On every expedition, the challenges you fear coming up against the most, prove not to be the ones that nearly fell you. Every path to an ultimate goal is strewn with hurdles to clear. It’s the price to pay. But what can fell you is the totally unexpected and what you are least prepared for, the spanner that some cruel deity throws in the works and makes you silently cry ‘it’s soooo unfair’.
One month before departure, I did an unscheduled pirouette in the kitchen (sober) and crashlanded on the limestone floor breaking a rib. Happily, I made a determinedly quick recovery in time, only for a fortnight before departure, to crumple with some insidious virus. Feeling as if I had an iron brace around my chest, zero energy and brain fog as thick as smog over Shanghai, I quietly gave myself a covid home test. Thankfully it proved negative. What better medicine could one hope for? Foggily I clung onto this and carried on acting ‘normal’ to the world.
Shortly before our scheduled departure, Pom and I were cramming in a last-minute ‘sweep’ of kit shops in London’s High Street Kensington. Having parked the car, packed to the gunnels with the kit, on Abingdon Road (note and beware), we swept through all the kit shops like a pair of locusts to return, one hour later to find that someone else had been ‘shopping’, for free, smashed the rear car window and grabbed some bags. It could have been worse, we still had our passports!

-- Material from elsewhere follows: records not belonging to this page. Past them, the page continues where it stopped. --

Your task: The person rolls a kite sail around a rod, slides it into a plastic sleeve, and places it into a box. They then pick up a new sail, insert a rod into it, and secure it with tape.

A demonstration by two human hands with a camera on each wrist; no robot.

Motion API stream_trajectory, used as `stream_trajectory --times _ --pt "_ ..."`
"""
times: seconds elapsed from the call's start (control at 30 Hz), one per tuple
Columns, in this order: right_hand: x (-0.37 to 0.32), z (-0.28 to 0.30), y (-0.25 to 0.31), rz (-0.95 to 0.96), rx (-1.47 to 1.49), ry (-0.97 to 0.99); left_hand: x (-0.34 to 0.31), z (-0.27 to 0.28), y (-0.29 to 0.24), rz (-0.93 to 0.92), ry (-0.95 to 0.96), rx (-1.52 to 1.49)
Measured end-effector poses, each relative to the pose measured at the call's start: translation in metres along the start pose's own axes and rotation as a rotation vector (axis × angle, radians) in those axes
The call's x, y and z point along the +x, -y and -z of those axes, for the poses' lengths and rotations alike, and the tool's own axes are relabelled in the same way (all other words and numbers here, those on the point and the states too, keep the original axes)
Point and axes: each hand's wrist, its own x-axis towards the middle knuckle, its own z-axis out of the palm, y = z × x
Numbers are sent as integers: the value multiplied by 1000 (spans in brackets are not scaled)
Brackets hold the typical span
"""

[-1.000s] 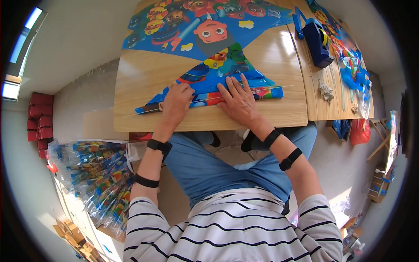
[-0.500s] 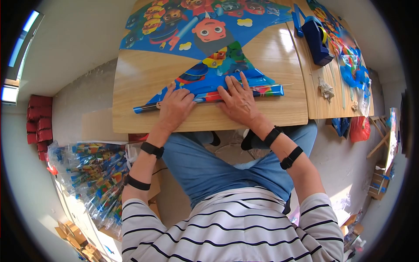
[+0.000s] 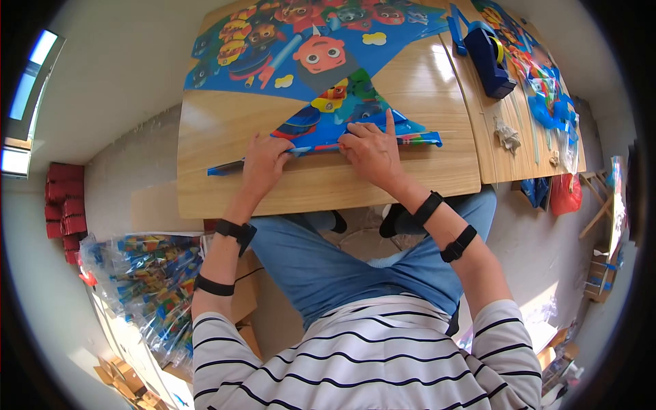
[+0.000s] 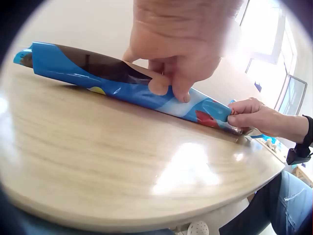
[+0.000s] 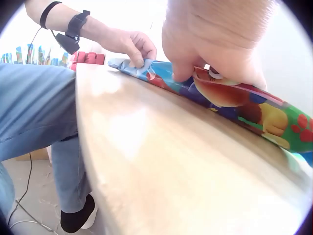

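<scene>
The left hand [image 3: 265, 160] curls its fingers narrowly round the rolled near edge of the kite [image 3: 321, 61], pinching glossy blue plastic film printed with cartoon figures. The rest of the kite spreads flat beyond both hands on the pale wooden surface [image 3: 328, 188]. Just right along the roll, the right hand [image 3: 372, 150] pinches it too, forefinger straight. Farther right stands a blue tape dispenser [image 3: 490, 61].

A small kite-packing workshop; wooden tables [image 3: 225, 123], a tape dispenser [image 3: 490, 60], bagged kites [image 3: 154, 287] heaped on floor, red boxes [image 3: 65, 208] stacked.
</scene>
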Motion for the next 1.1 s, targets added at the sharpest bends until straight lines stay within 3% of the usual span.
stream_trajectory --times 0.2,0.4,0.77,1.1 --pt "19 3 -10 -43 -23 130 17 5 -3 100 52 -52" --pt "31 5 -13 -174 27 168 30 4 9 92 108 -55" --pt "31 -16 -28 -212 -23 189 40 7 9 122 202 -65" --pt "36 -18 -26 -152 -135 227 33 2 19 173 106 -199"
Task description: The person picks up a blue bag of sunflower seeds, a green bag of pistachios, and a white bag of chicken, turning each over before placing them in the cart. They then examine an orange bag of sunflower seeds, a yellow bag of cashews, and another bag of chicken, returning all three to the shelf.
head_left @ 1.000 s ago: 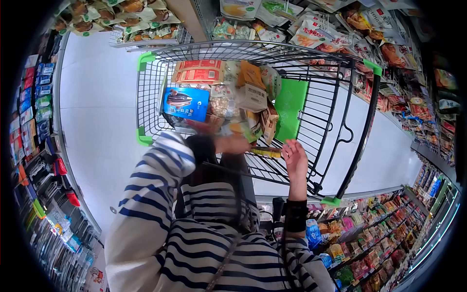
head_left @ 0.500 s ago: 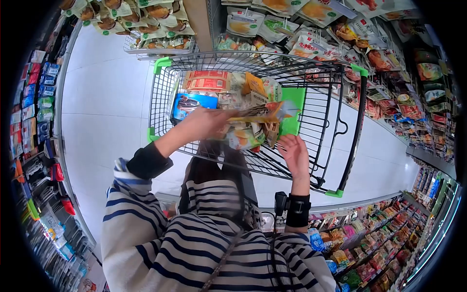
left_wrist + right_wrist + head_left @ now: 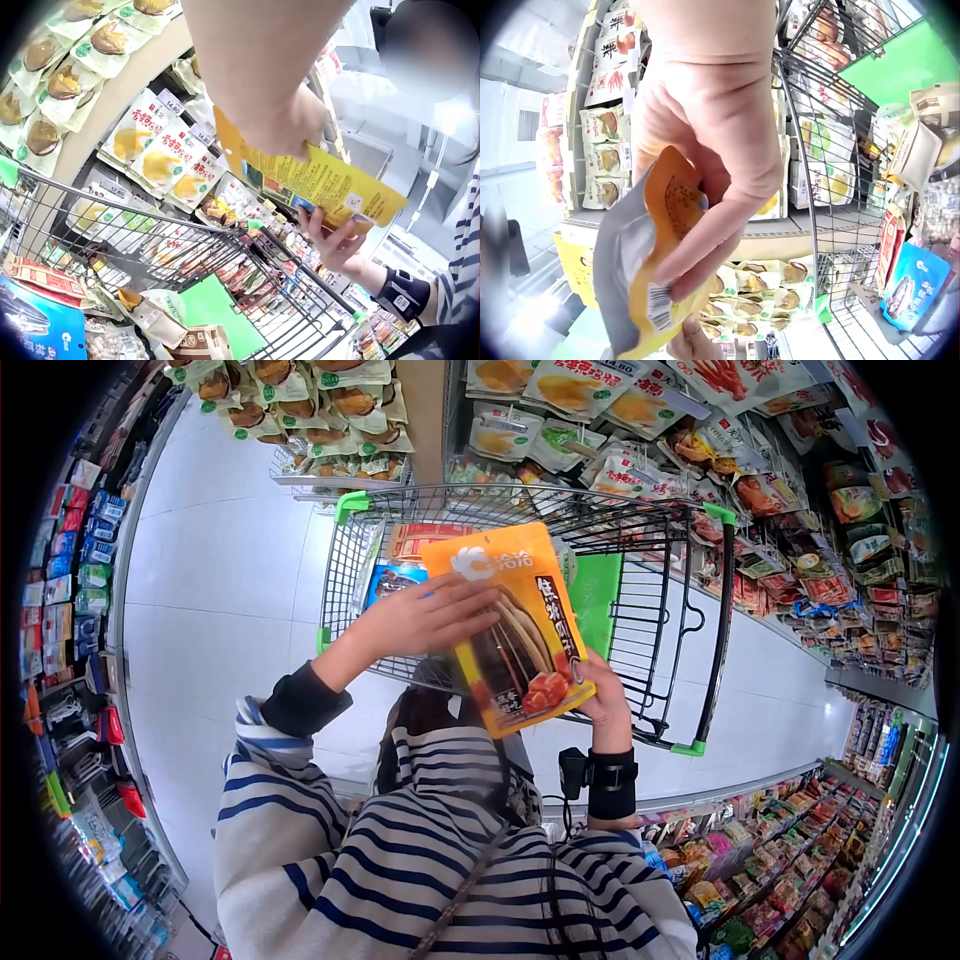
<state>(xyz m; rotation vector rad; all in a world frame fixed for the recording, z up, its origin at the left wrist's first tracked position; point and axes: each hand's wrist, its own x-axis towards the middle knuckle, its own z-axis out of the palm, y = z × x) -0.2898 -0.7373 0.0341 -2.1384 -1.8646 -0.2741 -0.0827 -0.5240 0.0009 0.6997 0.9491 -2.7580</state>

Nonetheless, time to deploy my pre-expedition lucky superstition. Some people have a rabbit’s foot, Mo Farah shaves his head before a race, Paula Radcliffe always uses the same safety pins on her number bib, Rebecca Adlington can only set her alarm at an even number, and so on. I wouldn’t dream of setting off on an expedition without getting my eyelashes tinted (for heaven’s sake, who’s going to see or care?).
Feeling beaten up by the Gods after getting the kit stolen and enduring a chest infection I reckoned I also deserve to top it off with a haircut and highlights by my alarmingly erudite hairdresser Rhys at Velveteen.
Now feeling invincible, Pom and I depart for Kazakhstan having received the good news that our freight, thanks to Airswift, has all arrived ahead of us and intact in Aral – despite the mind-warping complexities the logistics involved. This feat simply would not have been possible without the Airswift team.
Ironically, we arrive to find my desert boots and water system have been stolen during the passenger flight from the hold luggage. I have a little confab with the deities and ask them if all these challenges are being thrown at me just because the expedition is going to prove very worthwhile? Will it merit the blisters and thirst that I suspect now lie ahead with an unsatisfactory water system and cheap substitute boots? I pack extra Blisteze and bandaging, and get on with the preparation.